# EXERCISE
For the data below, please report each line where the word "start" is found.

◇ ◇ ◇ ◇

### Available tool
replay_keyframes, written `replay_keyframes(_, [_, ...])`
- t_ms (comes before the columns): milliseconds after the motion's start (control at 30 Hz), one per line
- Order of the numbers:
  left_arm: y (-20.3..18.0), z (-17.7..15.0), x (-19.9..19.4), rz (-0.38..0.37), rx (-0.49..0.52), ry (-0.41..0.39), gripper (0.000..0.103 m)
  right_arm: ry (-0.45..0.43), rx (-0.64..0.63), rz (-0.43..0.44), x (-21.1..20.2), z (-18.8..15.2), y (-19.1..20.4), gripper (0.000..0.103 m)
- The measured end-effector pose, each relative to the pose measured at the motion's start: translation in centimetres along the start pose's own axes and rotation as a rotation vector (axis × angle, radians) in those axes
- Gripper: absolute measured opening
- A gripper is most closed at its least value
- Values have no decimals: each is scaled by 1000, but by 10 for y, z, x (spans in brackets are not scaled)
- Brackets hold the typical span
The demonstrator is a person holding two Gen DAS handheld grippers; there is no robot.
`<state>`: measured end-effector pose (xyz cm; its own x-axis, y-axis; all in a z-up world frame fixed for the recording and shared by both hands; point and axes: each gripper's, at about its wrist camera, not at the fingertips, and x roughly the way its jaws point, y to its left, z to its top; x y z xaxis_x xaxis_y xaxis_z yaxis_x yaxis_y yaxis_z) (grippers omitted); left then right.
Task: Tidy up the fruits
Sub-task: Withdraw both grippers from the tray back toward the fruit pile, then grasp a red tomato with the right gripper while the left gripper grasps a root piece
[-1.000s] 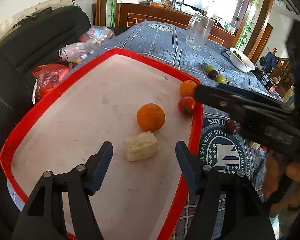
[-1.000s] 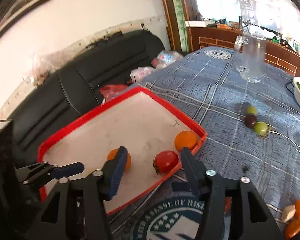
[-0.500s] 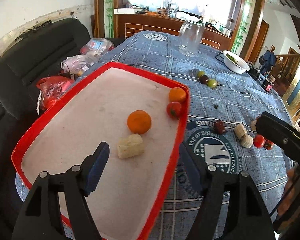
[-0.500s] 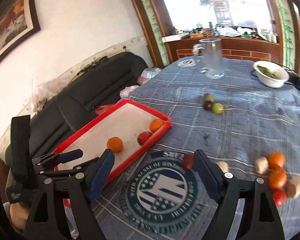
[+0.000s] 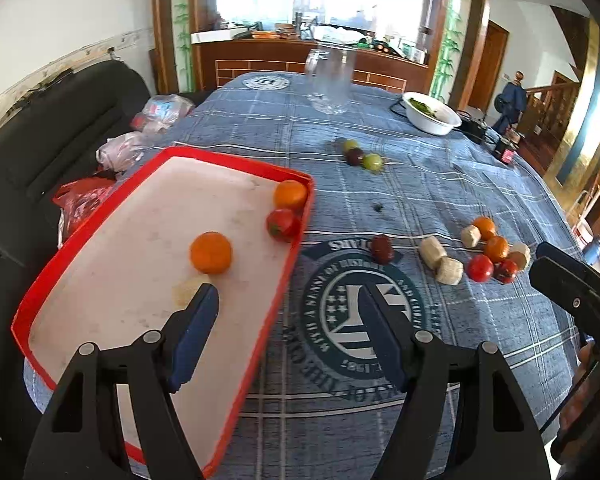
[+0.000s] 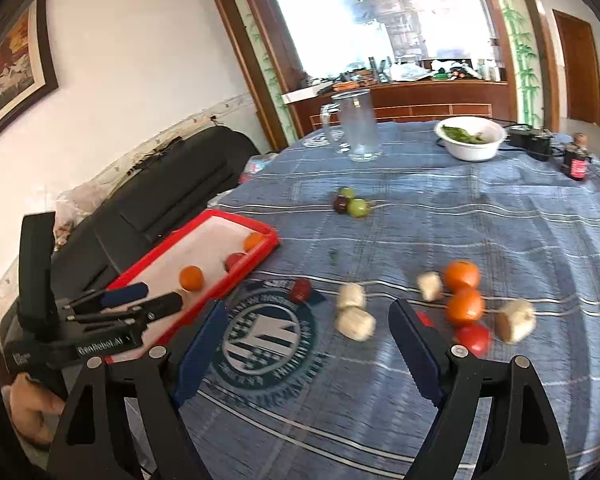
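A red tray [image 5: 296,248] with a white floor holds two oranges [image 5: 211,252], a tomato [image 5: 283,224] and a pale chunk [image 5: 186,289] half hidden behind my left finger. My left gripper [image 5: 287,294] is open and empty, straddling the tray's right rim from above. Loose on the blue tablecloth lie a dark red fruit [image 6: 301,289], pale chunks [image 6: 356,323], two oranges [image 6: 465,306] and a tomato [image 6: 473,338]. My right gripper [image 6: 307,308] hangs open and empty above the cloth, just short of these. Three small green and dark fruits [image 6: 350,204] sit farther back.
A glass pitcher [image 6: 356,128] and a white bowl of greens [image 6: 470,138] stand at the table's far side, with a small red can [image 6: 577,164] to the right. A black sofa [image 5: 40,128] with plastic bags [image 5: 124,148] runs along the tray's left side.
Both grippers have drawn back from the tray. The right one swung right toward the loose fruit and its jaws spread wider. The left one's jaws opened a little too.
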<state>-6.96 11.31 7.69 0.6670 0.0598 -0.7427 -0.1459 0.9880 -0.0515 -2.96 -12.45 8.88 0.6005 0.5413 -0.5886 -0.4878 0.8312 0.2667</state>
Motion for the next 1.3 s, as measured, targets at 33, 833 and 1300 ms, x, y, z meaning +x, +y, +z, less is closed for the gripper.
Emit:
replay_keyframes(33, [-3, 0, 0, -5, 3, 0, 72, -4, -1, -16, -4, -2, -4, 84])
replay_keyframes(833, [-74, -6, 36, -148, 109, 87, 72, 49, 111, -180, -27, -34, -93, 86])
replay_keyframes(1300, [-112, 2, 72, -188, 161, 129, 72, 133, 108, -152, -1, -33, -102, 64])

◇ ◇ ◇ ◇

# ANSWER AREA
- t_ms (comes before the columns): milliseconds after the motion's start (control at 30 Hz), one per line
- The measured end-effector pose, each relative to the pose measured at the motion's start: translation in centimetres along the start pose's own axes and rotation as a rotation vector (axis × angle, radians) in those axes

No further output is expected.